Morning Tea With The Animals

I’m like the sheep I thought as I watched them from the other side of the fence.  They stood broadside to the morning sun, their wool gathering warmth, dreamily chewing their cud.

I sat on the wooden rocker under the apple tree, facing the sun, a hot cup of tea cradled in my gloved hands.  Frost turned to rainbow sparkles on the tall marsh grasses. And though there was no breeze, the windchime that Ed Gulley made some years before he died,  tinkled lightly.

“Morning Ed,” I said out loud.

Normally I wouldn’t be up this early on a Sunday.  I’d feed the animals then go back to bed.  But Jon was at the gym and being in bed without him isn’t as appealing.

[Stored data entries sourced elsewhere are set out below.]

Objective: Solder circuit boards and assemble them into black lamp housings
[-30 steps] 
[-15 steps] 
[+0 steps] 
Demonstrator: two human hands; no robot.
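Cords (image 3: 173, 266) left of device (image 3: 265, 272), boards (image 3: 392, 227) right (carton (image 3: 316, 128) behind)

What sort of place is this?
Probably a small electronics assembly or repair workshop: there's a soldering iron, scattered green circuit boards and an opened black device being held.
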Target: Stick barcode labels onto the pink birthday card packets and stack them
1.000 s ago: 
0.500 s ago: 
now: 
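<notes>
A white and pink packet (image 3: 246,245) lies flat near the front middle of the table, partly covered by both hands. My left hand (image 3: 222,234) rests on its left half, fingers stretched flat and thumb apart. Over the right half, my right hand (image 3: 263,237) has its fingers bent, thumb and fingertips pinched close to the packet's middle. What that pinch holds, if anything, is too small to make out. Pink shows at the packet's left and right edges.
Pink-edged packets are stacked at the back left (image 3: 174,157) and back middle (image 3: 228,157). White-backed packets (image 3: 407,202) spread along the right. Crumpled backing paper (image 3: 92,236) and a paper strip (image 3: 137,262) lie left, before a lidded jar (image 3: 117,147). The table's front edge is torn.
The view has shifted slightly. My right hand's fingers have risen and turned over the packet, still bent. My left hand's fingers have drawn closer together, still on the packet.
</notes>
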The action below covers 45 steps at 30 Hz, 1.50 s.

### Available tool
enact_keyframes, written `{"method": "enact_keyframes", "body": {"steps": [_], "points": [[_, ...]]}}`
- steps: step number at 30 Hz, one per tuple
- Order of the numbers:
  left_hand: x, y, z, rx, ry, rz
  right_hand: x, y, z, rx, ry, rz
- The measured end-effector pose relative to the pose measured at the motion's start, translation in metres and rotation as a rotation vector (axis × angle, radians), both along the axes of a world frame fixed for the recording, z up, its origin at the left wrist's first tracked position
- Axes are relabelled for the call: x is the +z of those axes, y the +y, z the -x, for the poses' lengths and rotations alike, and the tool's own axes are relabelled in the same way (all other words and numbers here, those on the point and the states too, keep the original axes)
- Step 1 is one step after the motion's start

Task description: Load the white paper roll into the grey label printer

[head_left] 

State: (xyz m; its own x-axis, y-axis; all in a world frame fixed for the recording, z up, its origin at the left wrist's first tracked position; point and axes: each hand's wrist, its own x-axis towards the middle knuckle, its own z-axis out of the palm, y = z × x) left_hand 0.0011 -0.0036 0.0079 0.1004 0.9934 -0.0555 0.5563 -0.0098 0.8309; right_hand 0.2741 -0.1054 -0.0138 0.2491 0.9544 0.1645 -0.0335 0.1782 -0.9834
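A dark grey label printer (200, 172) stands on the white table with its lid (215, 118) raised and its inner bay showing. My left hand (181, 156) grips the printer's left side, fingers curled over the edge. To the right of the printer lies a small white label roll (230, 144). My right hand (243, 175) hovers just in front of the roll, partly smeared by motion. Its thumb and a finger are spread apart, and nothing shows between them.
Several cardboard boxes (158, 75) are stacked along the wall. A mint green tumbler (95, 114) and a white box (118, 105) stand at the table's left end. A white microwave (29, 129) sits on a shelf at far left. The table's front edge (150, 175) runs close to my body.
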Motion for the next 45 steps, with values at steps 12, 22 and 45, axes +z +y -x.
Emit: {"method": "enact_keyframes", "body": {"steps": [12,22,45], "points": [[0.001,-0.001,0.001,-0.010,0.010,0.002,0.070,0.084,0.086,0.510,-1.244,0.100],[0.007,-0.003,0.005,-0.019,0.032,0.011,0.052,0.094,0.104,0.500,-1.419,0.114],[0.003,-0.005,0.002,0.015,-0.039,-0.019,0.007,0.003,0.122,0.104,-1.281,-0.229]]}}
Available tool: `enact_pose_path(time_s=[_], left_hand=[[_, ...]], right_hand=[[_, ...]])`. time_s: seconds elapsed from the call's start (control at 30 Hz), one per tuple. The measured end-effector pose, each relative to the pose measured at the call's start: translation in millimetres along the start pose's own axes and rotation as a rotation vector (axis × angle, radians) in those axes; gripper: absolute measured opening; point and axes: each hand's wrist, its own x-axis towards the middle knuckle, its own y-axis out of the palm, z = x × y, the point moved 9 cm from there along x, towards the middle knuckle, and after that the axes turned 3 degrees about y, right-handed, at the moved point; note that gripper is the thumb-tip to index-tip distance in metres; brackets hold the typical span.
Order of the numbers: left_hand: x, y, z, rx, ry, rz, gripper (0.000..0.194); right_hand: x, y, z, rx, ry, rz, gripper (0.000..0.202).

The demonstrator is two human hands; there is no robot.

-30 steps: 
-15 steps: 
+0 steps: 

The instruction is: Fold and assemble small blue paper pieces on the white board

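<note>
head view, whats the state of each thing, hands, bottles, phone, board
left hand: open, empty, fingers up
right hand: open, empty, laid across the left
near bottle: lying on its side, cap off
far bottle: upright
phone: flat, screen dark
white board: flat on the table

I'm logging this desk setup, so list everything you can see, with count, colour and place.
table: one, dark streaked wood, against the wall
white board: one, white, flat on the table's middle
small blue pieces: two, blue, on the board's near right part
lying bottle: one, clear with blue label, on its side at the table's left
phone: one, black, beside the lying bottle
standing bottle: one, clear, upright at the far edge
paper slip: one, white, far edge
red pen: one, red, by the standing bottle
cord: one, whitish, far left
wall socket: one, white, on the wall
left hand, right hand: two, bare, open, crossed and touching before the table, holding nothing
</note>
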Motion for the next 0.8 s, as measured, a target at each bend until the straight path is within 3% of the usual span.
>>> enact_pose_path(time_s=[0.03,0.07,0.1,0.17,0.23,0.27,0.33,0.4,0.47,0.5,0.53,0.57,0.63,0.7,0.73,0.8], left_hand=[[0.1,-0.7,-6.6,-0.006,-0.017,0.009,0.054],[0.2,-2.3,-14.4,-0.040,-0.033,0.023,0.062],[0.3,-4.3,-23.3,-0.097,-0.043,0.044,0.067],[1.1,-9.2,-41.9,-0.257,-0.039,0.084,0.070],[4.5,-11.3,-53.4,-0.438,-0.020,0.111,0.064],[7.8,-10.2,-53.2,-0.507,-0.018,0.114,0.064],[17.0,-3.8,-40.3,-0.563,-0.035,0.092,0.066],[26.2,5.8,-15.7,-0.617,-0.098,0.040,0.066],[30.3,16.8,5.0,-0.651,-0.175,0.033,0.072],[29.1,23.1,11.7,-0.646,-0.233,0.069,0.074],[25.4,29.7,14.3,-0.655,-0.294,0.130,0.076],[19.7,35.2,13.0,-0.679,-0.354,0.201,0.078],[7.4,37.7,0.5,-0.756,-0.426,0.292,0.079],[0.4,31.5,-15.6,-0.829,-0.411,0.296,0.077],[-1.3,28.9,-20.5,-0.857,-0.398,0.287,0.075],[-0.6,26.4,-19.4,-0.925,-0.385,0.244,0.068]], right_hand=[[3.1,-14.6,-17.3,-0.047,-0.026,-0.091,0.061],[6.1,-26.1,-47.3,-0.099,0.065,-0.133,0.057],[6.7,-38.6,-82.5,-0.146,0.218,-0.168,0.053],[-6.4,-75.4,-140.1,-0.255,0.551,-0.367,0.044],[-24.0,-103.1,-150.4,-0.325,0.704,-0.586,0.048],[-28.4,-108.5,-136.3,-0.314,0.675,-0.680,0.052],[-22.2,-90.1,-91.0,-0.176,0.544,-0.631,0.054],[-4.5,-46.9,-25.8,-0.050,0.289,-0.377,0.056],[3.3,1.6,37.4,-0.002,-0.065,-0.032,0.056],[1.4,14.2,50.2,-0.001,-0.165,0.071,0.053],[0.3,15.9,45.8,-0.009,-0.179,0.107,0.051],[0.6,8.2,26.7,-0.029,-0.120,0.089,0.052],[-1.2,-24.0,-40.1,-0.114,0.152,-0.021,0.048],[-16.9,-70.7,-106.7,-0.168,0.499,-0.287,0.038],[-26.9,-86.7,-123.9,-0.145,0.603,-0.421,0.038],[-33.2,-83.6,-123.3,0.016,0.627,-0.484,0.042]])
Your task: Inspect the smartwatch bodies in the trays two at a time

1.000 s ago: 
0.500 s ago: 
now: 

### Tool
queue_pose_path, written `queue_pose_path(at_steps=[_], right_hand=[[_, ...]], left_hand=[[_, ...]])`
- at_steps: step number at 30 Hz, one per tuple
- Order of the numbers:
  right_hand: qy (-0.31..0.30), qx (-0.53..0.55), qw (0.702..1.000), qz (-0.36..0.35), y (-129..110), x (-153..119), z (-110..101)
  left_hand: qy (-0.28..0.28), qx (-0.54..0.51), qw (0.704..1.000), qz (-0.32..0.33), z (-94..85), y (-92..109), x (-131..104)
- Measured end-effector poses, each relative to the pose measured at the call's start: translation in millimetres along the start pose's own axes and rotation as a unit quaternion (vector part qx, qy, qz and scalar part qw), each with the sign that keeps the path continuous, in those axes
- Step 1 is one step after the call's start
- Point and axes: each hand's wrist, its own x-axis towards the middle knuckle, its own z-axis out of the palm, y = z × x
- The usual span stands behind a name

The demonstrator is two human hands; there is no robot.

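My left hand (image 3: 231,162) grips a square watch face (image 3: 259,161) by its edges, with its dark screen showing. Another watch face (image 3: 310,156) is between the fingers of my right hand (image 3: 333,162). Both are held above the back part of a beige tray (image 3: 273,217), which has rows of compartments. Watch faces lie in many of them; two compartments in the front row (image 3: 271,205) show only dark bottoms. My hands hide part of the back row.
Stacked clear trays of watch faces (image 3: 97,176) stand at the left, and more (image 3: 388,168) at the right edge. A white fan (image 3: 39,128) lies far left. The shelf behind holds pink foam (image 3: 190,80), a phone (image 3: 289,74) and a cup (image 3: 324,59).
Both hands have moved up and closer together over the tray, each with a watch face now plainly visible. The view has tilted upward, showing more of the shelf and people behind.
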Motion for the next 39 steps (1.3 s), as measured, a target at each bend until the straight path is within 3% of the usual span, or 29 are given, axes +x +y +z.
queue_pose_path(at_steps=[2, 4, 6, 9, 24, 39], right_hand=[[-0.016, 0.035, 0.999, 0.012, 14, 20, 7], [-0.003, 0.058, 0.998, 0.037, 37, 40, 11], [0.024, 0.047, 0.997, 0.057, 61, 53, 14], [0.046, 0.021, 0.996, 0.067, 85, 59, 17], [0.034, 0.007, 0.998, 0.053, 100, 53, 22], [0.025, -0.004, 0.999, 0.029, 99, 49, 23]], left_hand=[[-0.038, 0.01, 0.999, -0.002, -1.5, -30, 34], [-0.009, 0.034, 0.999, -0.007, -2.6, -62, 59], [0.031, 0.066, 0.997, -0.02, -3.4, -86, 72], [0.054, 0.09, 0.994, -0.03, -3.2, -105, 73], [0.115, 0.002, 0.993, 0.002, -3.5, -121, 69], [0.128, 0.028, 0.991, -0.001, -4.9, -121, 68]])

The mix of cold air and sunshine pulled at me. I wanted to be in it, to start my day with a clear and quiet mind.

As I looked at the mountains in the distance I thought of how late yesterday afternoon I happened to be out just as the sun was dropping behind the hill.  It lit up the treetops and gave contour to the mountains.

It looks like a painting, I thought at the time, like the soft background of a DaVinci painting. And as soon as I thought that, I couldn’t see it anymore.  I could only perceive it as something I had seen before.

So I told myself to look at the sunlight on the mountains as if I were seeing it for the first time. And although I could not erase the imprint in my mind, I was able to at least make a comparison.

The thing I noticed was that even if I still saw it as a painting, it was different from a painting in that it was constantly changing.  In the most subtle ways, nothing stayed the same from one moment to the next.  Even if it were just the sound of a car driving by.

This also gave context to what I was looking at, making myself a part of it instead of just an observer.

I drank my tea slowly and eventually turned my attention from the mountains back to the barnyard.

Issachar stood too close to the donkey feeder.  Fanny ate with her ears back and suddenly, chased Issachar away.  The donkeys aren’t generous when it comes to hay. Liam peeked his head out of the pole barn and Kim nibbled hay off his back. Merricat looked at me from behind the apple tree.

I’m sure she was hoping for more grain.